Review by Guy Savage  (MAY 21, 2011)

The White Woman on the Green Bicycle by Monique Roffey takes an intriguingly different view of the corrosive impact of colonialism. This tale covers fifty years of tumultuous Trinidad history seen through the lives of a married couple–George and Sabine Harwood. The novel begins in 2006–fifty years after the arrival of the Harwoods in Trinidad. They are now in their 70s, and even though they’ve spent more than half a century together, they still, basically, don’t understand each other. Neither do they understand Trinidad. The big difference between George and Sabine, however, is that he thinks he understands Trinidad–whereas Sabine fully realizes that certain aspects of her adopted country will always elude her. Another huge difference between George and Sabine is that he loves Trinidad and cannot imagine living anywhere else.
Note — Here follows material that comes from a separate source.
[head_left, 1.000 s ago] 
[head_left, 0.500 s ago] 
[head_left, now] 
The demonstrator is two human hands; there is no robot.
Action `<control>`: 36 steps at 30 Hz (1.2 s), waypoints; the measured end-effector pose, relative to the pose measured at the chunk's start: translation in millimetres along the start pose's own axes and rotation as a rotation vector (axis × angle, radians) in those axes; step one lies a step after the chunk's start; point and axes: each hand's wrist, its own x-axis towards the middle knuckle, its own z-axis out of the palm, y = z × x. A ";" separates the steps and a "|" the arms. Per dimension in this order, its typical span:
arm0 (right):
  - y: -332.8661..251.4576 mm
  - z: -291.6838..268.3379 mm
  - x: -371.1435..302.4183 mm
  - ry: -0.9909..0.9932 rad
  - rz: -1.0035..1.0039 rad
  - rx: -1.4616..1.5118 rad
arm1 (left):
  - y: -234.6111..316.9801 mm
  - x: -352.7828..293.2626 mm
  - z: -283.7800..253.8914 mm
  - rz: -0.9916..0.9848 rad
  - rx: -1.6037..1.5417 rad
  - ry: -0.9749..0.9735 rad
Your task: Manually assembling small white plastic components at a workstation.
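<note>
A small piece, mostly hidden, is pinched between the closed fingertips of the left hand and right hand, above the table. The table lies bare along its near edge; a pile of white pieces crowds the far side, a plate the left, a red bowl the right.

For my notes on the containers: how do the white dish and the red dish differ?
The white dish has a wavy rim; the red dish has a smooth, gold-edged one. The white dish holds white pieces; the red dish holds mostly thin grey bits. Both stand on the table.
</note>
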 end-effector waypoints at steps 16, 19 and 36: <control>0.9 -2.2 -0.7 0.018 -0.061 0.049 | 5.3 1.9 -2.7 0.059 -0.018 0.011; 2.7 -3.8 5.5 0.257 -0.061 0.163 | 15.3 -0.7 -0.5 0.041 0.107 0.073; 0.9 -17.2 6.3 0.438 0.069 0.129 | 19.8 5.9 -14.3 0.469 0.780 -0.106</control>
Years earlier, he blithely became a Trinidad citizen and never really gave much thought to the physical or moral consequences of committing to a country fraught with horrific poverty and tumultuous politics. George has always been very comfortable with being the White Man in a country where native blacks are exploited. Sabine, on the other hand, has never felt comfortable about being one of the white ruling class even though George insists that their Trinidadian standard of living is far superior to anything they could achieve in Britain.
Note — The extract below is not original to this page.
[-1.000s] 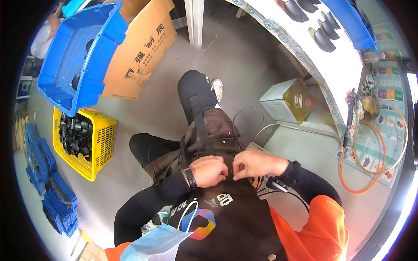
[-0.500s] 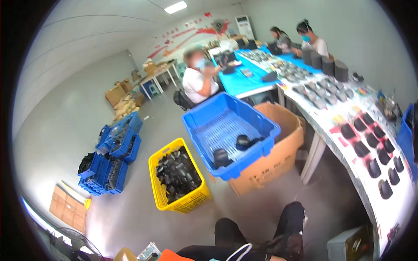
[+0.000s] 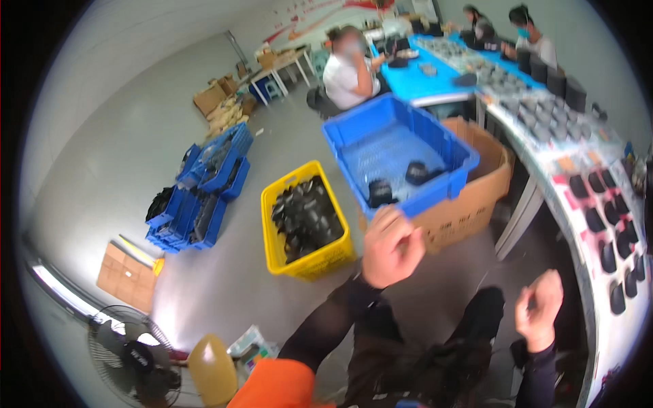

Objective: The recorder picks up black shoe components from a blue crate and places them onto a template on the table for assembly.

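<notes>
My left hand (image 3: 393,249) is raised in front of the near side of a blue plastic crate (image 3: 394,143), fingers curled into a loose fist. Nothing shows in it. Farther right, my right hand (image 3: 539,309) hangs above my leg beside the long white table, its fingers also curled in and nothing visible between them. In the crate lie a black rounded piece (image 3: 379,193) near the front edge and another black piece (image 3: 417,173) to its right. The crate rests on an open cardboard box (image 3: 462,221).
A yellow basket (image 3: 273,251) full of black pieces stands left of the box. Stacked blue crates (image 3: 221,221) are farther left, a fan (image 3: 132,360) at lower left. A curved table (image 3: 578,234) with rows of black pieces runs along the right. Seated people (image 3: 350,75) occupy the back table.
Both my hands and forearms have come up into view from the lower edge. The view has tilted down, and the crate and basket appear higher and farther right.
</notes>
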Tool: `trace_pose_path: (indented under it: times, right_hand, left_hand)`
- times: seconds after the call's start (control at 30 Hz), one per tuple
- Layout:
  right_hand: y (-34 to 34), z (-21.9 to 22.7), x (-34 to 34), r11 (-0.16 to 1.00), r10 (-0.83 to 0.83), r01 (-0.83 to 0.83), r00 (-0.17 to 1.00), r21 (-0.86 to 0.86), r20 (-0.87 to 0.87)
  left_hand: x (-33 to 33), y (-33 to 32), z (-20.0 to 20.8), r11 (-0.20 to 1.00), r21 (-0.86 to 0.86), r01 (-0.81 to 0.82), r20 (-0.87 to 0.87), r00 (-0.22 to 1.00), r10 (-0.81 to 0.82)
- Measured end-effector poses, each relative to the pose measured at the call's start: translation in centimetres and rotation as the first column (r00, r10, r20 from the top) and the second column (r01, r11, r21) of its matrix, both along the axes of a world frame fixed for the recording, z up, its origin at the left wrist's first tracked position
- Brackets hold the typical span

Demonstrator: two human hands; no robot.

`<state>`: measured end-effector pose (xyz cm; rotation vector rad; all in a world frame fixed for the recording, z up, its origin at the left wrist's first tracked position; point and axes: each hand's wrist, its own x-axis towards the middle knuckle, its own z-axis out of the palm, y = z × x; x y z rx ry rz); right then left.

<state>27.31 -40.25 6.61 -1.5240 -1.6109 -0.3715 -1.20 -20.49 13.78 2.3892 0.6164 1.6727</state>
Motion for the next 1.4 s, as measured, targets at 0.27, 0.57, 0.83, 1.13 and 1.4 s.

The couple’s two adult children, Pasquale and Sebastian are living examples of the division of Trinidad and British culture; Pasquale is a pure Trinidadian deeply embedded in the culture. She speaks the local patois and is married into a prominent Trinidad family. Sebastian, on the other hand, a product of British boarding schools, is undiluted British and chooses to live in London. Although he considers that his parents led a “glamorous” life, to Sebastian, Trinidad is a place to go for a holiday–it’s certainly not home. George Harwood isn’t close to Sebastian while Sabine sometimes feels alienated from her daughter.
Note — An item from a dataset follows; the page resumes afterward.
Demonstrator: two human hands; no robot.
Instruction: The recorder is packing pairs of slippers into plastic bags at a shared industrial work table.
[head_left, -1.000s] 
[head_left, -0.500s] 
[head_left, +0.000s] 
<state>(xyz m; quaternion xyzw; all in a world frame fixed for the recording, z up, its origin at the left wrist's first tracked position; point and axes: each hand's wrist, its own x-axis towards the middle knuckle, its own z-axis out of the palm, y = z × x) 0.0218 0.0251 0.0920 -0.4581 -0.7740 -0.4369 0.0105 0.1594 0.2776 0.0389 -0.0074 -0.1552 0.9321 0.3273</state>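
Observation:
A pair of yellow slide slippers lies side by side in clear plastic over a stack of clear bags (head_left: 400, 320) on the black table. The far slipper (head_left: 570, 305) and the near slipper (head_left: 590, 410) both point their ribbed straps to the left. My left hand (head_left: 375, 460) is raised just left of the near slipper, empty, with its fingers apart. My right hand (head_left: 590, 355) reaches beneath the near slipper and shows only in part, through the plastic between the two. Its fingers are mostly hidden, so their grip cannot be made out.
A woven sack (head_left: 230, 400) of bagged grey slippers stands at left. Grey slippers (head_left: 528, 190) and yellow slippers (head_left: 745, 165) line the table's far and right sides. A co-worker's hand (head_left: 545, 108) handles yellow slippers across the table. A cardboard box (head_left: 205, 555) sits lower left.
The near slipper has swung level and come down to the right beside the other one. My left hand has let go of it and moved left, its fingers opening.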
When the novel begins, George, now retired, is still extremely active. He writes a popular column in The Trinidad Guardian and interviews local celebrities such as cricketer Brian Lara, and he maintains his lifelong habit of frequenting black prostitutes. Sabine has never really established much of a social life, and most of the British population left during the bloodier periods of Trinidad’s recent history. She stays home with her servant/companion, Jennifer, takes valium, and drinks heavily. While George loves Trinidad and thinks he’s adjusted well to life there, Sabine understands that as relics of colonialism, they’re not welcome. She wanted to return to Britain years ago, but now it’s too late. A crisis occurs when Jennifer’s son Talbot is savagely beaten by local corrupt police. George mistakenly believes that as a white man he has some influence, and he gets involved.

The first half of the novel is set in 2006, and the second half goes back to 1956 when George and Sabine Harwood arrive in Trinidad from Britain as newlyweds. George sees the job as a clerk with a shipping company as a wonderful opportunity and his French wife Sabine agrees–but with the provision that they stay for three years. But three years turns into a lifetime….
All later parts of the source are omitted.